The issue of declining tourism spending is tied to dysfunction in the airline industry. Has the Crop Over event become less attractive or is the blame on the higher airfares that has resulted due to the airline (American Airlines) dysfunction? The analytical conclusion is the problem is with the airline industry.

The 2008 Financial Crisis continues to wreak havoc on the economy of the Caribbean. This is a consistent theme in the book Go Lean … Caribbean; it serves as a roadmap for the introduction and implementation of the Caribbean Union Trade Federation (CU), an alliance of 30 Caribbean member-states.

The Go Lean roadmap calls for regulating and promoting the Caribbean’s aviation industry. We need American Airline and US Airways to deliver on their merger, and then deliver on facilitating air passengers to the Caribbean region.

This is how the CU will optimize the region’s economic engines. This is change!

The Go Lean book presents a series of community ethos that must be adapted to forge this change. In addition, there are these specific strategies, tactics, implementation and advocacies to apply:

Community Ethos – Job Multiplier Page 22
Community Ethos – Lean Operations Page 24
Community Ethos – Cooperatives Page 25
Community Ethos – Ways to Help Entrepreneurship Page 28
Community Ethos – Impacting the Greater Good Page 37
Strategy – Customers – Visitors Page 47
Strategy – Competitive Analysis –  Event Patrons Page 55
Strategy – Core Competence – Tourism Page 58
Strategy – Anecdote – Caribbean Hotel & Tourism Assoc.

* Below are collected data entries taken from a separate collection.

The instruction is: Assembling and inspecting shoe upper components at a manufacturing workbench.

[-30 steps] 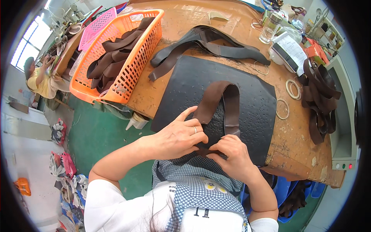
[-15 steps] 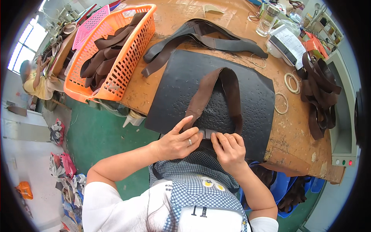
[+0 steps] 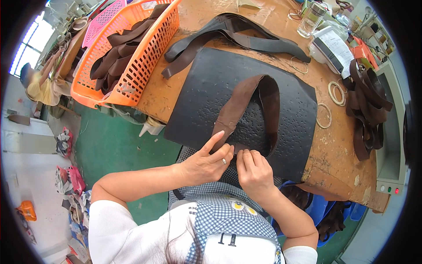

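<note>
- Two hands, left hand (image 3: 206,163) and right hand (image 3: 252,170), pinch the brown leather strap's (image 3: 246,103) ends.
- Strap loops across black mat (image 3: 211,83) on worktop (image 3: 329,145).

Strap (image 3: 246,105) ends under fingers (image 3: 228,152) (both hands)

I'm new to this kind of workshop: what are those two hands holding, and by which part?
Both hands, left hand and right hand, pinch the two ends of a looped brown leather strap at the near edge of the black mat.
</note>
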`<move>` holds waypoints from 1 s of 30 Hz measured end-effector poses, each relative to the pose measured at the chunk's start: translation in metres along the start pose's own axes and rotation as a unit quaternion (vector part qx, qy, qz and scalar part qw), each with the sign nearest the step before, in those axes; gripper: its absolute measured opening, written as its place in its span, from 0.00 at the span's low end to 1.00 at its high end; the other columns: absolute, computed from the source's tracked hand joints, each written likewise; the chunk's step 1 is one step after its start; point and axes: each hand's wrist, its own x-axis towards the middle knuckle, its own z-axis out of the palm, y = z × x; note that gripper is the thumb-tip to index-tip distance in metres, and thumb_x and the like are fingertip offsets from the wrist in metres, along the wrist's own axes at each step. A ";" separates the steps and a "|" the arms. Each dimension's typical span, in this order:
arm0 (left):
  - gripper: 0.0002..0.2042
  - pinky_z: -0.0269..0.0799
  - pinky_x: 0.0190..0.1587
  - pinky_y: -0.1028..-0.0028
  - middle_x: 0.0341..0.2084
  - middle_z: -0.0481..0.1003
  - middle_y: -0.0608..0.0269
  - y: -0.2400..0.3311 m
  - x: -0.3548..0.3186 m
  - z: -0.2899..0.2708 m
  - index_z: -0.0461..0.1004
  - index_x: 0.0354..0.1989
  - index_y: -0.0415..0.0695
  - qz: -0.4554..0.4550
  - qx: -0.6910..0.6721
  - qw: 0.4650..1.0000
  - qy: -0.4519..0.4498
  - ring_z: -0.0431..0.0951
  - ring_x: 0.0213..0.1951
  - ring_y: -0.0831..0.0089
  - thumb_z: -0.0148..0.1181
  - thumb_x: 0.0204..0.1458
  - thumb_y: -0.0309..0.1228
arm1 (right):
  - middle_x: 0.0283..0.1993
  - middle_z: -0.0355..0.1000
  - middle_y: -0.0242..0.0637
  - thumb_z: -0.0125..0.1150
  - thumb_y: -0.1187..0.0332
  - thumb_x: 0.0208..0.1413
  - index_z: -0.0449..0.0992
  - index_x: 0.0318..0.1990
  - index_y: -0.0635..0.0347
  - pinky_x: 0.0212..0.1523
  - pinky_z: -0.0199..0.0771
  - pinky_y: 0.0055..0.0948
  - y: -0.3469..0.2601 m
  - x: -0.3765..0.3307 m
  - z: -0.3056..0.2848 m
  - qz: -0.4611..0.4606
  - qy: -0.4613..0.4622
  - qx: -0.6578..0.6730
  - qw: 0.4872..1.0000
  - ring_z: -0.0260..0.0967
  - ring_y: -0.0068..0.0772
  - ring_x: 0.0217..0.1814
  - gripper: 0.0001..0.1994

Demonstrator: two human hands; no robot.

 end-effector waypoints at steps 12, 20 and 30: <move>0.18 0.60 0.69 0.48 0.38 0.74 0.64 0.000 0.001 0.000 0.81 0.41 0.34 -0.003 0.002 1.000 -0.001 0.72 0.46 0.72 0.59 0.40 0.29 | 0.35 0.76 0.40 0.68 0.80 0.40 0.80 0.37 0.68 0.33 0.77 0.29 0.003 -0.009 0.007 0.099 0.131 0.096 0.982 0.74 0.37 0.33 0.13; 0.18 0.60 0.68 0.47 0.38 0.74 0.65 0.001 -0.002 0.003 0.81 0.41 0.35 -0.020 -0.022 1.000 0.006 0.72 0.46 0.72 0.60 0.40 0.28 | 0.40 0.75 0.36 0.68 0.73 0.40 0.82 0.41 0.62 0.36 0.76 0.28 0.001 -0.013 0.008 0.049 0.090 0.043 0.994 0.73 0.34 0.40 0.15; 0.19 0.57 0.70 0.47 0.37 0.72 0.65 -0.001 -0.001 0.000 0.81 0.44 0.37 -0.038 -0.040 0.998 -0.009 0.73 0.46 0.72 0.60 0.42 0.29 | 0.42 0.76 0.36 0.67 0.72 0.40 0.82 0.43 0.64 0.39 0.77 0.30 0.004 -0.017 0.008 0.020 0.079 0.045 0.996 0.73 0.35 0.42 0.18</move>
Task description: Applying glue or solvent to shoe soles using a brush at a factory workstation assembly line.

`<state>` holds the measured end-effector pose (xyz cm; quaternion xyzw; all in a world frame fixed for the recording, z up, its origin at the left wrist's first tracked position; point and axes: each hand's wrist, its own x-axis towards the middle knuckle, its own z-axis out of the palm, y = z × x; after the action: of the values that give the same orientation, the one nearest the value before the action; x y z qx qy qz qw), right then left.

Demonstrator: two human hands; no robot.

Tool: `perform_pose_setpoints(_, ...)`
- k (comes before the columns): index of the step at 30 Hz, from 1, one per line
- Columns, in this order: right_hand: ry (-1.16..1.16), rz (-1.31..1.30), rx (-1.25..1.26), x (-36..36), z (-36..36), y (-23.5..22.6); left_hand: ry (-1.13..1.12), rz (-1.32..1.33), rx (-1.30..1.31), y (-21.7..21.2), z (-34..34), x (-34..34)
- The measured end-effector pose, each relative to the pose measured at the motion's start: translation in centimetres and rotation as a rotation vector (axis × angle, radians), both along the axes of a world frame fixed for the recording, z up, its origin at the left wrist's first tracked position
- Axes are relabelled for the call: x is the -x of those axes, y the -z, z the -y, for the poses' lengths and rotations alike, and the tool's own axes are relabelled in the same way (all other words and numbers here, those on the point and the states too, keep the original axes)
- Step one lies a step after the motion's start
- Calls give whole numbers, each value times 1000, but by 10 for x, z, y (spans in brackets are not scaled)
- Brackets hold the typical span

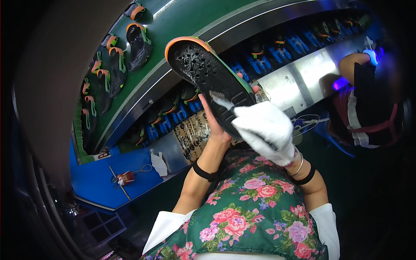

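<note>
A black shoe sole (190,58) with an orange and green rim is held up before me, tilted, its inner face upward. The heel or toe end shows holes and wet, shiny streaks. My bare left hand (212,119) supports it from beneath, thumb along the near edge and fingertips showing past the far edge. In my right hand (265,130), which wears a white knitted glove, is a brush (223,102). Its bristles touch the middle of the sole. The handle is mostly hidden by the glove.
More soles (138,45) lie on a green conveyor belt (167,21) at the far left. Blue holders (279,53) carry others beneath its metal edge. A blue table (95,177) bears a stick, a small red object and a white glove (159,162). Another person's arm (350,67) is at right.
</note>
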<state>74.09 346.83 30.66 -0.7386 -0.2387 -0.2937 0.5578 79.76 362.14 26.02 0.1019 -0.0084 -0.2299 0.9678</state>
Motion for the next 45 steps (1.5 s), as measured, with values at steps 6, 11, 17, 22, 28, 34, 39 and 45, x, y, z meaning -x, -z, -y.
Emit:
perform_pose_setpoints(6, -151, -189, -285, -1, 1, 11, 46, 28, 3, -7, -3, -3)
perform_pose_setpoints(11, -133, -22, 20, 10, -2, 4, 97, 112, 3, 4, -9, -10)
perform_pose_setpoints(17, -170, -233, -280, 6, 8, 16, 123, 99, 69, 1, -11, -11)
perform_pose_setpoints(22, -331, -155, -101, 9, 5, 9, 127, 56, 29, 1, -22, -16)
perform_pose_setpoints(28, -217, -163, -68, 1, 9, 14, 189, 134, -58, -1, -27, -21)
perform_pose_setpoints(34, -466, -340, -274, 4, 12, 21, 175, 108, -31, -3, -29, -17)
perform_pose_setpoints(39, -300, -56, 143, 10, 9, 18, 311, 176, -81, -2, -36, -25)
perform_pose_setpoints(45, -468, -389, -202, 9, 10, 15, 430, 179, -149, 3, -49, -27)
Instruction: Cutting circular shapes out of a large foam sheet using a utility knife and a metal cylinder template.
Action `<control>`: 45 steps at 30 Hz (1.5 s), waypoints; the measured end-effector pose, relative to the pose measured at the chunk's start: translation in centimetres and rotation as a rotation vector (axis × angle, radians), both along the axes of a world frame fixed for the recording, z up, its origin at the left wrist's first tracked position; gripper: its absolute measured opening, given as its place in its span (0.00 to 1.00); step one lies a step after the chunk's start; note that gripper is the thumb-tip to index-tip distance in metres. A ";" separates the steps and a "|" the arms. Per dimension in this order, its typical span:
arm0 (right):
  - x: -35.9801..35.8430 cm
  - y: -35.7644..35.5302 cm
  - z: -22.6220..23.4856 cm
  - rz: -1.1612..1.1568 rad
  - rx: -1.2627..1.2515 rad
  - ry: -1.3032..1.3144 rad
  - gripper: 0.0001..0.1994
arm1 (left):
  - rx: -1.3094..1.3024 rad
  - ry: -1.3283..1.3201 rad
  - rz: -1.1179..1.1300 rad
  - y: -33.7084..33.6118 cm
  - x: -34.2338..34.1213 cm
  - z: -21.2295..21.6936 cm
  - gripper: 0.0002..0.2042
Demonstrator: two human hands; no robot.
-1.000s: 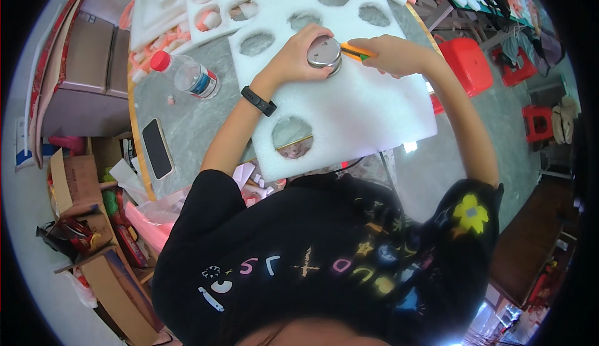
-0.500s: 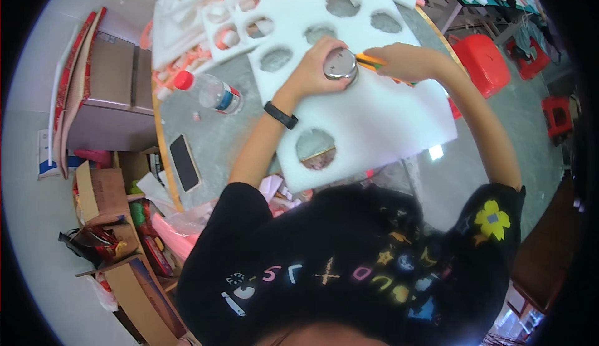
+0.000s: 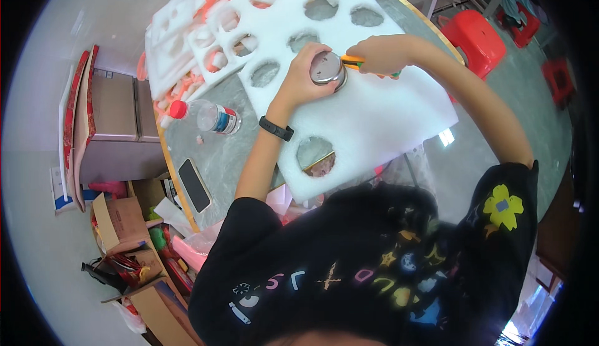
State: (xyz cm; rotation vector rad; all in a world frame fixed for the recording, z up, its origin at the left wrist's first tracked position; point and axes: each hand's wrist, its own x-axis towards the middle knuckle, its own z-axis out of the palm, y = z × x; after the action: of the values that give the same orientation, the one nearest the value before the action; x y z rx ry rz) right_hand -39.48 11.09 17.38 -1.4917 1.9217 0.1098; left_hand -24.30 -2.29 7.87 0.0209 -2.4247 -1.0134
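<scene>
A white foam sheet (image 3: 387, 121) with several round holes lies on the table. On it stands a round, silver-coloured metal tin (image 3: 327, 70). My left hand (image 3: 301, 84) is wrapped round the tin's left side, with a black band on that wrist. My right hand (image 3: 384, 56) is closed on a slim orange-and-green tool (image 3: 353, 60), whose near end meets the tin's right edge. Whether a blade shows at its tip I cannot make out. One cut-out hole (image 3: 316, 156) lies nearer my body, with the table edge visible through it.
On the grey table (image 3: 243, 152) to the left are a clear bottle with a red cap (image 3: 209, 117) and a phone (image 3: 195, 185). Foam scraps (image 3: 181, 46) lie far left. Cardboard boxes (image 3: 121, 221) stand below left, a red stool (image 3: 477, 43) at far right.
The whole view has shifted slightly. My right hand and the tool have moved a little closer to the tin. My left hand keeps its hold on the tin.
</scene>
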 end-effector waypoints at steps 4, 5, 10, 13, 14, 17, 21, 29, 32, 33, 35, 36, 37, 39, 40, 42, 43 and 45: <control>0.4 0.6 1.3 -0.032 0.019 0.000 0.17 | 0.010 -0.006 -0.003 0.1 0.1 0.0 0.26; 0.2 0.5 1.0 -0.032 0.020 0.000 0.17 | 0.011 -0.006 -0.003 0.1 -0.1 0.0 0.26; 0.3 -0.5 -0.3 -0.053 0.029 -0.042 0.10 | -0.030 0.002 -0.005 -0.2 -0.1 -0.2 0.26; 0.2 0.2 0.5 -0.040 0.050 -0.040 0.08 | -0.019 0.003 0.006 0.0 0.0 -0.3 0.26; -0.1 0.2 0.6 -0.040 0.047 -0.037 0.08 | -0.022 0.006 0.005 -0.1 -0.3 -0.2 0.26; 0.0 0.9 -0.2 -0.098 0.024 -0.140 0.09 | -0.039 -0.008 -0.012 0.2 0.0 -0.3 0.26; 0.0 0.5 0.4 -0.117 -0.022 -0.131 0.09 | -0.028 0.000 -0.004 -0.3 0.0 -0.7 0.26; 0.4 1.1 0.4 -0.085 -0.014 -0.126 0.08 | -0.073 0.042 0.010 -0.1 -0.5 -0.5 0.26; 0.2 1.3 0.6 -0.141 -0.013 -0.168 0.08 | -0.022 -0.009 -0.001 -0.1 -0.2 -0.5 0.26; 0.1 1.5 0.6 -0.143 -0.014 -0.204 0.08 | 0.013 0.000 -0.011 -0.1 0.0 -0.6 0.26; -0.3 1.8 0.3 -0.145 -0.015 -0.240 0.08 | 0.049 0.011 -0.019 0.0 -0.2 -0.7 0.26; -0.4 1.6 0.1 -0.156 -0.011 -0.256 0.08 | 0.003 -0.006 -0.005 0.1 -0.4 -0.4 0.26; -0.4 1.5 -0.2 -0.167 -0.008 -0.272 0.08 | -0.043 -0.022 0.009 0.2 -0.4 -0.2 0.26; 0.2 1.3 -0.7 -0.187 -0.005 -0.251 0.09 | -0.047 -0.032 0.010 0.2 -0.2 -0.1 0.26; 0.5 1.3 -0.7 -0.210 -0.002 -0.228 0.10 | -0.050 -0.040 0.009 0.3 -0.1 -0.1 0.26; 0.6 1.7 -0.3 -0.215 -0.008 -0.249 0.09 | -0.041 -0.028 0.003 0.1 0.0 -0.2 0.26; 0.5 1.9 0.1 -0.221 -0.013 -0.270 0.08 | -0.032 -0.017 -0.002 0.0 -0.1 -0.2 0.26; 0.3 2.7 0.3 -0.245 -0.016 -0.313 0.08 | -0.032 0.026 0.003 0.0 -0.1 -0.4 0.25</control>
State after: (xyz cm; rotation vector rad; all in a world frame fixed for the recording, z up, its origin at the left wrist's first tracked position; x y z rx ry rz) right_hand -39.18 13.79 17.70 -1.1913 1.8319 -0.2366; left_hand -24.39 -2.28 7.46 0.0010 -2.4166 -0.9673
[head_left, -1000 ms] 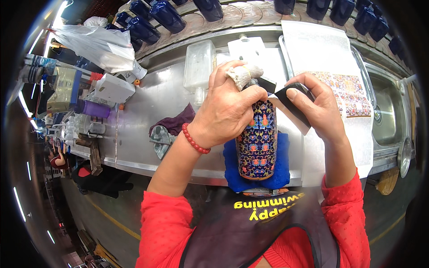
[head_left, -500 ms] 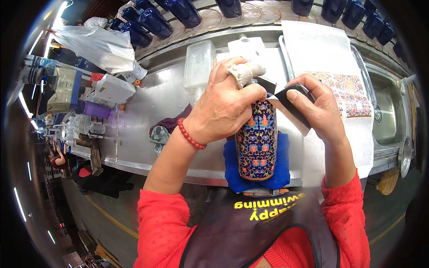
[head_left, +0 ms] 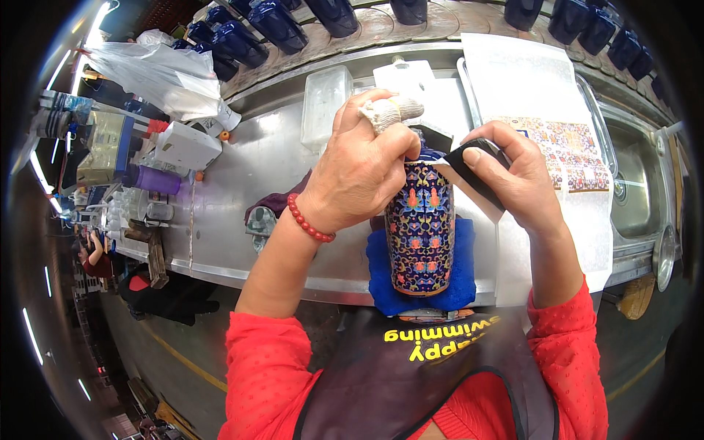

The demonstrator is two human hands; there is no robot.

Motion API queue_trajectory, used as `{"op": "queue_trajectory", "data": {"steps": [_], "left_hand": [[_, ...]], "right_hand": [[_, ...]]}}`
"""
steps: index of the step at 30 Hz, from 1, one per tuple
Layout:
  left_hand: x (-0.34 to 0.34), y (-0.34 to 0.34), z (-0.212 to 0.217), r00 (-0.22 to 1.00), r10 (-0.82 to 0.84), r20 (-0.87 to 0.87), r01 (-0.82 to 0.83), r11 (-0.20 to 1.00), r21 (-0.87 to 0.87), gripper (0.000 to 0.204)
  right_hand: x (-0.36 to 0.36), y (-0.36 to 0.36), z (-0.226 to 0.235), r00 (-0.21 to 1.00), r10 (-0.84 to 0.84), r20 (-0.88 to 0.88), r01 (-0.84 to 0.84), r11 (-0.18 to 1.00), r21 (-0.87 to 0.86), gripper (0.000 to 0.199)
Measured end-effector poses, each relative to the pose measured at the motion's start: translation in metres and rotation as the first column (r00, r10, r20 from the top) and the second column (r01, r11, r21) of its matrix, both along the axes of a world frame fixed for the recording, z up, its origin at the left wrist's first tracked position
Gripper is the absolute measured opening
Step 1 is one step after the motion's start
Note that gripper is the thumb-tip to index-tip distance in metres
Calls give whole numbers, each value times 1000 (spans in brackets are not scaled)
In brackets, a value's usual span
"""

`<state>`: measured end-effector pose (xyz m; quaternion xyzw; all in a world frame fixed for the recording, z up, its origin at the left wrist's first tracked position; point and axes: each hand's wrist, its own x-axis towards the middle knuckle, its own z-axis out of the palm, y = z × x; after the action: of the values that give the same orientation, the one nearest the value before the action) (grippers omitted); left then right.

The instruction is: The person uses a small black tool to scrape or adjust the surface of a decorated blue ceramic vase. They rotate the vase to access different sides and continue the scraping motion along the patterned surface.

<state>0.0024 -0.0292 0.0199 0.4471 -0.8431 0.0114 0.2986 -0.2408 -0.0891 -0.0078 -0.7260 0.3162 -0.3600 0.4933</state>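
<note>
In the head view, the vase [head_left: 422,231] is at the near edge of the metal table [head_left: 249,176], its base over a blue towel [head_left: 460,287]; whether it stands plumb or leans is not clear. The left hand [head_left: 356,172] is curled at the vase's top, fingers bent around a cream cloth [head_left: 396,111]; whether it also grips the neck cannot be told. The right hand [head_left: 526,180] is closed in a pinch, thumb against fingers, on a flat black scraper [head_left: 480,163], one corner of which lies at or just beside the vase's upper rim of pattern; contact cannot be confirmed. Status, as judged: the coloured pattern covers the visible wall from base to shoulder and appears largely in place. A pale edge runs along its top, so smoothing there is probably unfinished. The far side is hidden. Right of the vase, a patterned sheet [head_left: 583,147] lies on white paper [head_left: 539,242], apparently unused.
</note>
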Motion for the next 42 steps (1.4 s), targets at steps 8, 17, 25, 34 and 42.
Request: {"op": "queue_trajectory", "data": {"steps": [8, 17, 25, 34, 42], "left_hand": [[0, 5, -12, 996, 60, -72, -63, 997, -35, 18], [-1, 17, -21, 975, 121, -185, -129, 991, -32, 20], [-7, 51, -40, 967, 196, -165, -212, 974, -83, 42], [-14, 72, -54, 956, 252, -149, -257, 966, -16, 68], [-27, 84, -62, 949, 282, -139, -269, 958, 103, 80]], "right_hand": [[9, 1, 4, 999, 31, 16, -31, 1000, 3, 16], [10, 2, 3, 1000, 29, -6, -29, 999, 25, 18], [2, 8, 3, 998, -70, -4, 70, 997, -21, 19], [-8, 31, -13, 993, -88, -77, 34, 847, -530, 44], [-5, 58, -30, 955, -24, -297, -137, 849, -510, 71]]}}
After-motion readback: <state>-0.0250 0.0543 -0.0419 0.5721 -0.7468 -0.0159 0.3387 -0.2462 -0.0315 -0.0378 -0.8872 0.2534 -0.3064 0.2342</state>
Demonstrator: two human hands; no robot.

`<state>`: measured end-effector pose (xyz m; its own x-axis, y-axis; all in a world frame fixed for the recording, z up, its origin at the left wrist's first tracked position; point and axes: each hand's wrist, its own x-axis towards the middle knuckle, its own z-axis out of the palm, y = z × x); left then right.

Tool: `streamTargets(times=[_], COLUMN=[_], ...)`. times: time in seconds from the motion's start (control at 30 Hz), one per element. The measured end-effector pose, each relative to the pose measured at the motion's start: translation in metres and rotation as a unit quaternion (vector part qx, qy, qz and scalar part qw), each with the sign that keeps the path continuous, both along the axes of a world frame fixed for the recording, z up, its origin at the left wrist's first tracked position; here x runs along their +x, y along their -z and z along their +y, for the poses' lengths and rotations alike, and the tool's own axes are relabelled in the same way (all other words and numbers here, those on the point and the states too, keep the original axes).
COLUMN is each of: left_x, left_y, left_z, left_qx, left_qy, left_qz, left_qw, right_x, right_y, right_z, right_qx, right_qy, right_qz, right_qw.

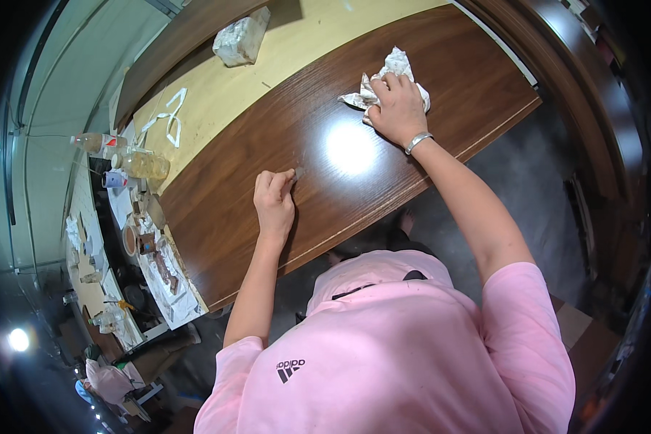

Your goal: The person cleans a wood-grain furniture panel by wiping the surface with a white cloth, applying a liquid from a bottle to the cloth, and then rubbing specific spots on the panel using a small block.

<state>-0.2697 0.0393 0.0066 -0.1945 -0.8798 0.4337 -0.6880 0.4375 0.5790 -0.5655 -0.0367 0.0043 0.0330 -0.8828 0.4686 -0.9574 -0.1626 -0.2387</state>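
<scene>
White cloth is grasped, bunched under R hand, on far RH part of glossy brown panel. Small grey piece is pinched in L hand nr panel's middle; exact type can't be told. Cloth: prob. light, soft, best held by bunched middle. Panel: prob. stiff, heavy, slippery, best taken by opp. edges.

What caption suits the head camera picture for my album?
Right hand on a crumpled white cloth, left hand pinching a small greyish piece, over a glossy brown panel.
</scene>
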Motion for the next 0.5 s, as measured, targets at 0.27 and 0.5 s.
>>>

Page 60
Tactical – Fostering a Technocracy Page 64
Tactical – Commerce – Tourism Promotion Page 78
Tactical – Aviation Administration & Promotion Page 84
Implementation – Ways to Deliver Page 109
Implementation – Trade Mission Objectives Page 116
Planning – Ways to Improve Trade Page 128
Planning – Lessons Learned from 2008 Page 136
Planning – Lessons from Egypt Page 143
Advocacy – Ways to Enhance Tourism Page 190
Advocacy – Ways to Impact Events Page 191
Advocacy – Ways to Market Southern California Page 194
Advocacy – Ways to Promote World-Heritage-Sites Page 248

There are lessons from the evolution and delivery of the American Airlines / US Airways merger in considering the quest for Caribbean optimization:

• When possible, Caribbean solutions should come from the Caribbean.

• When not possible, Caribbean solutions should be serviced by alternate sources, with no one player holding more than 50% of market share.

• Many Caribbean islands have close proximity, so there must always be alternative transportation modes, like ferry-boats.

• Do not “bite the hand that feeds you”; the Caribbean region must protect the engines that drive the economy.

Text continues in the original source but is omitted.